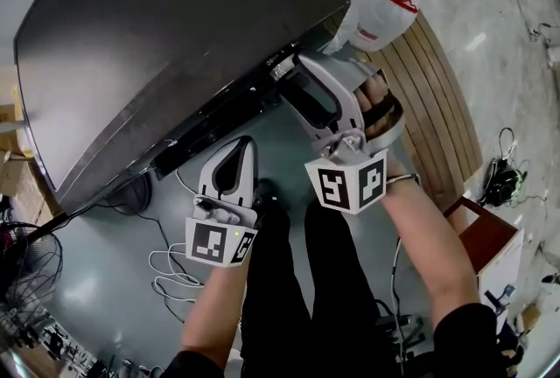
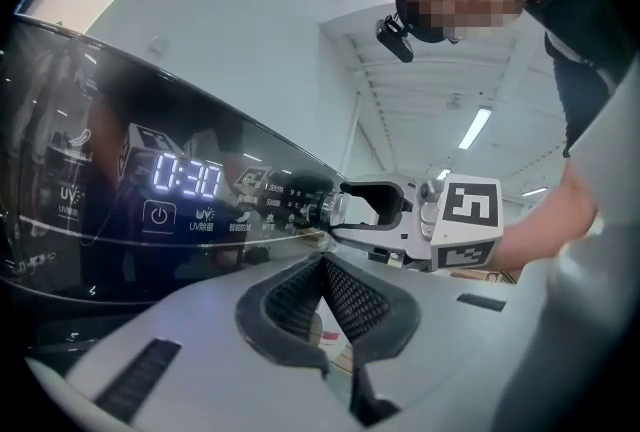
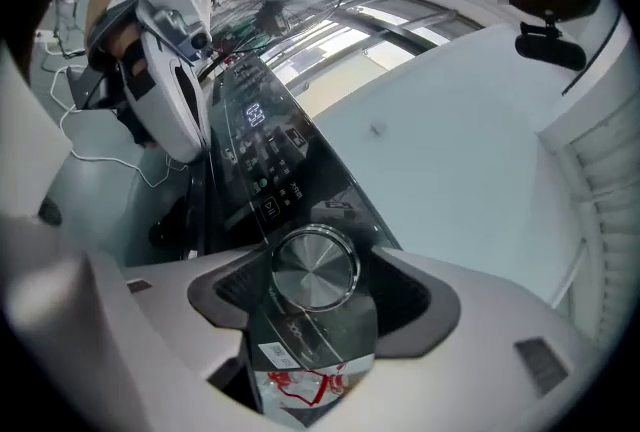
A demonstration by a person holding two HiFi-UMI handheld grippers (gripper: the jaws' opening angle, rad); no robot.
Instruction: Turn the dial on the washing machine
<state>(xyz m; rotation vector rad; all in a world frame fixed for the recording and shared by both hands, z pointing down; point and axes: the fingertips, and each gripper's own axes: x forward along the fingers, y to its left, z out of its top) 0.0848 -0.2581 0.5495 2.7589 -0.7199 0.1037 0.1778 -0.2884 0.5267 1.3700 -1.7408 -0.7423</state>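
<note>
The dark washing machine (image 1: 157, 26) has a glossy control panel (image 2: 200, 210) along its front edge, with a lit display (image 2: 186, 178). The round metal dial (image 3: 315, 267) sits at the panel's right end. My right gripper (image 3: 318, 272) straddles the dial with its jaws spread wide; the pads (image 3: 402, 292) stand just off the dial's rim on both sides. In the head view, the right gripper (image 1: 289, 72) reaches the panel edge. My left gripper (image 1: 238, 144) hovers in front of the panel, left of the dial (image 2: 326, 208), its jaws shut with nothing between them.
White plastic bags (image 1: 385, 9) with red print lie past the machine's right corner. A slatted wooden board (image 1: 442, 96) runs along the right. White cables (image 1: 171, 267) lie on the floor by the person's black-trousered legs. A wire fan (image 1: 26, 267) stands at the lower left.
</note>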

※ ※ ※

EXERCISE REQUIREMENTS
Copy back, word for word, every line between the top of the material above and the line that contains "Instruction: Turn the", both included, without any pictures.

RESPONSE AREA
A demonstration by a person holding two HiFi-UMI handheld grippers (gripper: the jaws' opening angle, rad); no robot.
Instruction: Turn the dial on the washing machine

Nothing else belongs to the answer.